The design of modern hydrogenation catalysts based on earth‐abundant metals relies, to a large extent, on the incorporation of pincer motifs into the catalyst architecture to guarantee a well‐balanced stability‐reactivity relationship of the active species. Especially the reports on pertinent Mn[ ¹ , ² ]‐ and Co‐complexes[ ³ , ⁴ ] have ignited a new major wave of research in the field of base‐metal‐centered redox catalysis.

Effective donor atom sets in the ligand framework of potent cobalt hydrogenation catalysts are PNP, ^[5] NNN, ^[6] CNC, ^[7] NNP, ^[8] and NNS ^[9] constellations. By contrast, tridentate ligands that spread out a tripodal geometry around the metal center might also be capable of catalyzing transformation with gaseous hydrogen. ^[10] However, cobalt complexes with bidentate ligands containing N, P, and NHC donors have also been successfully implemented in various transformations. ^[11] Strikingly, certain cobalt‐bisphosphine combinations enable challenging and highly sought‐after enantioselective hydrogenation reactions of enamides and α,β‐unsaturated carboxylic acids. ^[12] Homoleptic cobalt complexes that allow for organic transformations with H₂ gas are rare, yet the early K₃[Co(CN)₅] was demonstrated to effect the low‐pressure‐hydrogenation of conjugated C=C double bonds, ^[13] whereas an anthracene‐tethered cobaltate was shown to catalyze the hydrogenation of olefins, imines, and ketones. ^[14] Quite recently, Zhang and Wen with coworkers communicated a cobalt/tetraphosphine‐based homogeneous catalytic protocol that relies on the formidable P^2C−PPh2 ₂N^Ph ₂ ligand which fixes the Co‐center in a square planar environment (Figure 1). ^[15] However, the respective full‐fledged catalyst that eventually facilitates the hydrogenation of polar double bonds and N‐heteroarenes is only obtained upon the addition of high amounts of KOH (10 mol %).

Figure 1.

(A) Molecular structure of a well‐defined Co‐P^2C−PPh2 ₂N^Ph ₂ coordination compound with a labile apical acetonitrile (ACN) ligand.¹⁵ The catalytic activity of this cobalt complex hinges upon the addition of a substoichiometric amount of KOH (10 mol %). (B) Structural drawing of the macrocyclic cobalt corrole complex 1 that is a catalyst in its own right and which was successfully employed in the rare homogeneous hydrogenation of nitro compounds to afford amines without the addition of any auxiliary reagents; the appendant dimethylsulfoxide (DMSO) serves as a dummy ligand for an incoming substrate.
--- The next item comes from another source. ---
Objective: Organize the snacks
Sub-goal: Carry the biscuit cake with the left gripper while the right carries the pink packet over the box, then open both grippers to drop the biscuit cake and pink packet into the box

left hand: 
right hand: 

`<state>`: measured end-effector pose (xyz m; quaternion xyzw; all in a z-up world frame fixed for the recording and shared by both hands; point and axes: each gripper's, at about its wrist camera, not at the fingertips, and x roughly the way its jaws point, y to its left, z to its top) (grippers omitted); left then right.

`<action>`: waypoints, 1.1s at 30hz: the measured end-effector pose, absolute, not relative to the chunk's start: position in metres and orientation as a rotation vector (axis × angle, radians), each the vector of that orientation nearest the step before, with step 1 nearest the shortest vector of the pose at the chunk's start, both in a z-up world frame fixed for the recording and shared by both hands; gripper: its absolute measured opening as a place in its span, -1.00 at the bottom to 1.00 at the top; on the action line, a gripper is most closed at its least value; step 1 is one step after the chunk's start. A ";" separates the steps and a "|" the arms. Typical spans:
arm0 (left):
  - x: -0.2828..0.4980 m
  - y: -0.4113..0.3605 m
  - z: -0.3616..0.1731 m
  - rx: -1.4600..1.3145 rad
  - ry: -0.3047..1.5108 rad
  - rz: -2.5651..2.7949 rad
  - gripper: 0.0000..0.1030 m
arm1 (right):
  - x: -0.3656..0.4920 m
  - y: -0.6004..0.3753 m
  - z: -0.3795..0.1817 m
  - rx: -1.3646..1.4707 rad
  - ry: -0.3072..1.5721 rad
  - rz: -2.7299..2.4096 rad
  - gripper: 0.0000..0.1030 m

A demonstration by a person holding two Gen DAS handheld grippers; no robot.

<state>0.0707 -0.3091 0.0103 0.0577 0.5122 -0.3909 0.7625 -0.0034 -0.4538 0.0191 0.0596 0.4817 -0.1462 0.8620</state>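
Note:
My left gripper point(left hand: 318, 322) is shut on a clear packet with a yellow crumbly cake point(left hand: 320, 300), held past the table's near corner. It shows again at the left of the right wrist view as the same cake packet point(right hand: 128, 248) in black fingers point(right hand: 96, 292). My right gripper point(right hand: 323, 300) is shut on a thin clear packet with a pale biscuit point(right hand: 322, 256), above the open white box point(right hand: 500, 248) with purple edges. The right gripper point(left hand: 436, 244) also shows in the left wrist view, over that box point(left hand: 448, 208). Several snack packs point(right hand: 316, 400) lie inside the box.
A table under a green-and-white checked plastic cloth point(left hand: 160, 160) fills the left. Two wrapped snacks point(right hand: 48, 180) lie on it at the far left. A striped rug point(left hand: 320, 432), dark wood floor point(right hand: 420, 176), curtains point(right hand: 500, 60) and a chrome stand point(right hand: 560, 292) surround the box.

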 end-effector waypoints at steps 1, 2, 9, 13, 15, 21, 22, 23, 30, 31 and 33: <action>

With respect to the precedence of catalytically active cobalt complexes in which the active Co‐ions are firmly anchored in the cavity of a macrocyclic ring, certain cobalt corrole assemblies have been reported to function as efficient electrocatalysts for water splitting ^[16] and redox‐transformations involving molecular oxygen ^[17] as well as mediators that bring about the highly relevant electroreduction of CO₂.[ ¹⁸ , ¹⁹ ] Furthermore, metallocorroles found application as components for gas sensors. ^[20] However, quite remarkably, the application of these macrocyclic metal complexes in reduction processes using cheap and widely abundant molecular hydrogen has escaped attention so far. This circumstance together with the observation of a PPh₃‐tagged Co‐corrole to function as selective sensor for nitrite and nitrate ions ^[21] inspired us to test congeneric complex 1 (Figure 1) for its ability to catalyze the hydrogenation of structurally analogous nitroarenes. Traditionally, this atom‐efficient catalytic transformation is well achieved through 3d‐metal‐based heterogeneous catalysis whereas related homogeneous protocols significantly lag behind in development. ^[22] For the first time, we herein demonstrate that Co‐corrole 1 represents a decent homogeneous catalyst for the reduction of nitroarenes to the corresponding aniline derivatives using gaseous H₂.

Results and Discussion

Our studies commenced with the synthesis of an A₃‐tris(4‐tert‐butylphenyl)corrole according to a standard literature procedure ^[23] whereby we chose the bulky tert‐butyl substituent by virtue of its ability to confer considerable stability on the full‐fledged catalyst. The thus‐obtained macrocycle was then metalated with cobalt(II) acetate ^[24] to afford the DMSO‐tagged cobalt corrole complex 1. Both syntheses and in‐depth characterization of this metal complex class have been performed and reported recently by the groups of Paolesse, Gros, and Kadish. ^[25] Therein, the authors stress the aptitude of the ligated dimethylsulfoxide moiety to readily dissociate from the Co‐center already at room temperature and this fact clearly renders the appendant DMSO an ideal placeholder for the incoming nitroarene substrates.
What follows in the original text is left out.